Reputation: 1016
I've been working on a function that is searching heirarchally organised text. Since the files I'm working with are large in both size and number, the matter of optimisation (both speed and memory) is becoming increasingly important and I'm looking on how to improve an algorithm
public NestLink<String> searchsubs(String input, NestLink<String> searchTags) {
// parameter tests
int startIndex = 0; // start of the resultant subsection
int endIndex = 0; // end of the resultant subsection
String openTag = searchTags.elem1; // start of the string I need
String closeTag = searchTags.elem2; // end of the string I need
String subString = null; // stores the result in between
NestLink<String> node = null; // temp variable
NestLink<String> out = null; // output variable
while (true) {
// find the opening string
startIndex = input.indexOf(openTag, endIndex);
if (startIndex == -1) {
break; // if no more are found, break from the loop
} else {
}
endIndex = input.indexOf(closeTag, startIndex);
if (endIndex == -1) {
break; // if tag isn't closed, break from the loop
} else {
}
// we now have a pair of tags with a content between
subString = input.substring(startIndex + openTag.length(), endIndex);
// store what we found, method unimportant
// search this content for each subsearch in the heirarchy
for (NestLink<String> subSearch : searchTags.subBranches) {
// recurse
node = subBlockParser(subString, subSearch);
// do stuff with results
}
}
//final do stuff
return out;
}
note: NestLink is a customised tree structure, the format is unimportant, however.

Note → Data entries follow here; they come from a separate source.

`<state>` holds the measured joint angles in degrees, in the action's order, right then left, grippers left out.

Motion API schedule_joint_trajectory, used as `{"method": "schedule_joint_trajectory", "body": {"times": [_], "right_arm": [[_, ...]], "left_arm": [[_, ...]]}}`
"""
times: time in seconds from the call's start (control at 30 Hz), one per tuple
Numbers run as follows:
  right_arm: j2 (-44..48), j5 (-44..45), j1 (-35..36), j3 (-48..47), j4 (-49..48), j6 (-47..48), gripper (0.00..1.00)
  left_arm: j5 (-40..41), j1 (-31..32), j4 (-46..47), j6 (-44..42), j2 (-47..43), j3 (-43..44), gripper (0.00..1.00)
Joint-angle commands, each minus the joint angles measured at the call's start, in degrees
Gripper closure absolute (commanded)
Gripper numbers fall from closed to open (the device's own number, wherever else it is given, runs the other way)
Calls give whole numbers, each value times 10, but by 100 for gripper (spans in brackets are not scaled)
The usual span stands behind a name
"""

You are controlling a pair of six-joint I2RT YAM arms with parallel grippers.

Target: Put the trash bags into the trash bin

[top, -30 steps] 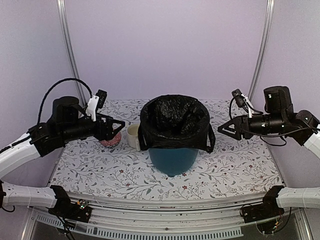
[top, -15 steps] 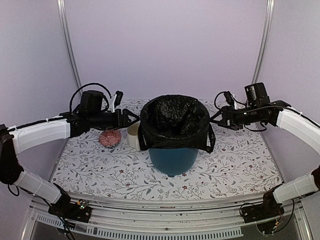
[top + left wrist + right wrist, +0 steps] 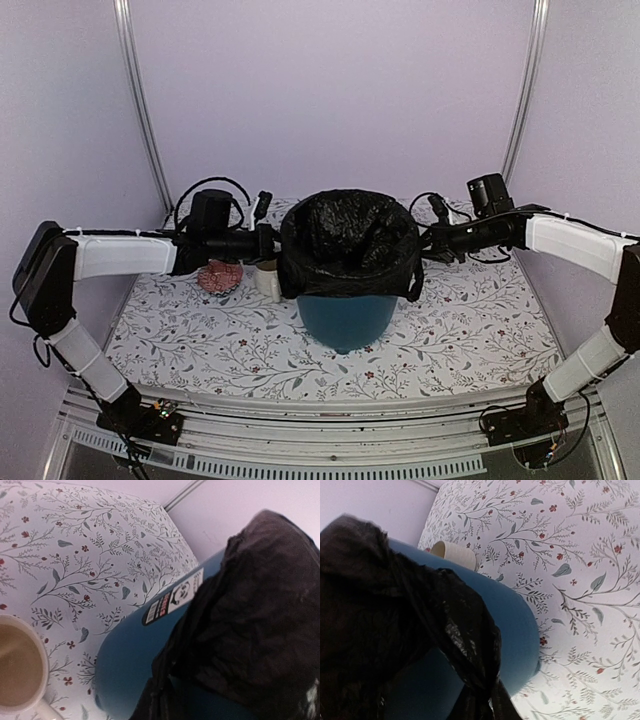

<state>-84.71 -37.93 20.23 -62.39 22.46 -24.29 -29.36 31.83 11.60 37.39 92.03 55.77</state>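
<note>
Two robot arms stretch level across a flower-patterned table (image 3: 470, 330) toward a teal trash bin (image 3: 345, 318) standing upright at its middle. One glossy black trash bag (image 3: 348, 240) sits inside the bin, its mouth open and its edge folded out over the rim, so that crinkled plastic hangs down the upper half of the outer wall. The left gripper (image 3: 270, 241) is at the bag's left edge and the right gripper (image 3: 428, 240) at its right edge. Whether either pincer is spread or pinching the plastic cannot be told, since neither wrist camera shows its own fingers. A cream mug (image 3: 266, 278) stands just beside the bin on its left, with a pink round object (image 3: 220, 275) further left. The left wrist view shows a printed label (image 3: 172, 600) on the bin's wall, just clear of the bag's overhang.
</note>
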Motion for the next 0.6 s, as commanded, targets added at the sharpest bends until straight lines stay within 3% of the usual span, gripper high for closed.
{"method": "schedule_joint_trajectory", "body": {"times": [0.0,0.57], "right_arm": [[-31,-11,0,14,-38,-15,94],[-77,25,-1,77,-36,-19,97]], "left_arm": [[3,17,24,-1,30,15,100],[55,38,-9,-28,39,-61,100]]}}
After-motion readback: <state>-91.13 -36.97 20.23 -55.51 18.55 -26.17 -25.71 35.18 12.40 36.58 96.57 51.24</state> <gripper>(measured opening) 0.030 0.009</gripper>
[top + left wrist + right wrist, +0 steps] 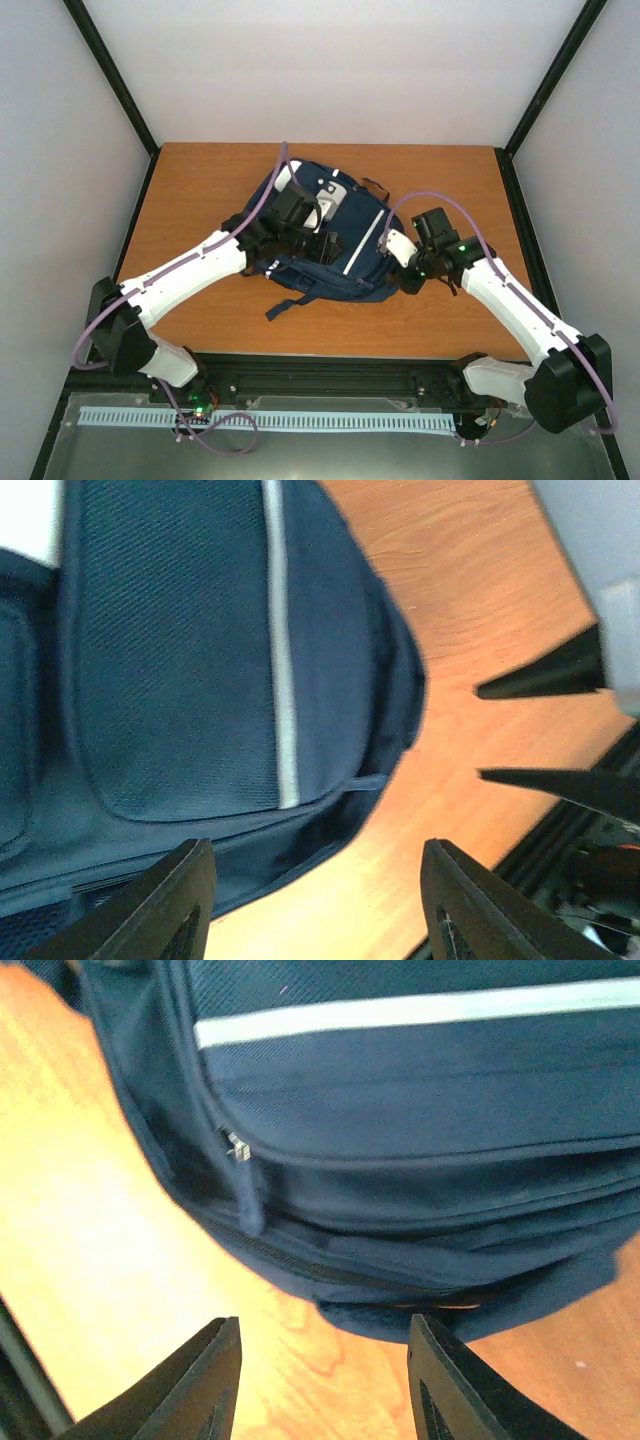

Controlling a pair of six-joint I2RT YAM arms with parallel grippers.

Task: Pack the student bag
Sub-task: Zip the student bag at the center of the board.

The result is that for each level of the search a copy of the substring, sometimes up to 1mbyte in size, is being created which is obviously far from efficient.
To try and resolve this I considered the following:
public NestLink<String> searchsubs(String input, int substringStart, int substringEnd,
NestLink<String> searchTags) {
// parameter tests
int startIndex = substringStart; // start of the resultant subsection
int endIndex = substringStart; // end of the resultant subsection
String openTag = searchTags.elem1; // start of the string I need
String closeTag = searchTags.elem2; // end of the string I need
String subString = null; // stores the result in between
NestLink<String> node = null; // temp variable
NestLink<String> out = null; // output variable
while (true) {
// find the opening string
startIndex = input.indexOf(openTag, endIndex);
if (startIndex == -1 || startIndex >= substringEnd) {
break; // if no more are found, break from the loop
} else {
}
endIndex = input.indexOf(closeTag, startIndex);
if (endIndex == -1 || endIndex >= substringEnd) {
break; // if tag isn't closed, break from the loop
} else {
}
// we now have a pair of tags with a content between
// store what we found, method unimportant
// search this content for each subsearch in the heirarchy
for (NestLink<String> subSearch : searchTags.subBranches) {
// recurse, this time sharing input, but with a new substring start and end to serve as bounds
node =
subBlockParser(input, startIndex + openTag.length(), endIndex, subSearch);
// do stuff with results
}
}
// final do stuff
return out;
}
This time rather than creating a substring I send the input and a set of bounds. This raises the question, how would the JRE handle this? Would it copy the input string (resulting in a reduced performance as an even bigger string is being copied now), or would it simply pass a pointer object as it would with othre objects and all recursions share the same string object (a significant performance increase as there is no copying)
Alternatively, are there any other concepts that may be applicable to a heirarchal search? and heirarchal result?
K.Barad
Upvotes: 0
Views: 132
Reputation: 346417
I'm afraid the Java standard API already implements this optimization, so there is nothing to be gained from it.
A java.lang.String
consists of an underlying char[]
, an offset and a length. substring()
reuses the char[]
and merely adjusts the offset and length.
I suggest using a profiler on your code to find out where it actually spends most of the time, before you think of any optimizations. That will prevent you from wasting your efforts like this, and I can almost guarantee that you will be surprised by the result.
Upvotes: 1
Reputation: 692053
substring
doesn't create a new String containing a copy of the chars in the original string. It just returns a String object sharing the same char array as the original string, but with a different offset and length.
So your second implementation is similar to the first one, but more complex (because it does what String does internally).
Upvotes: 4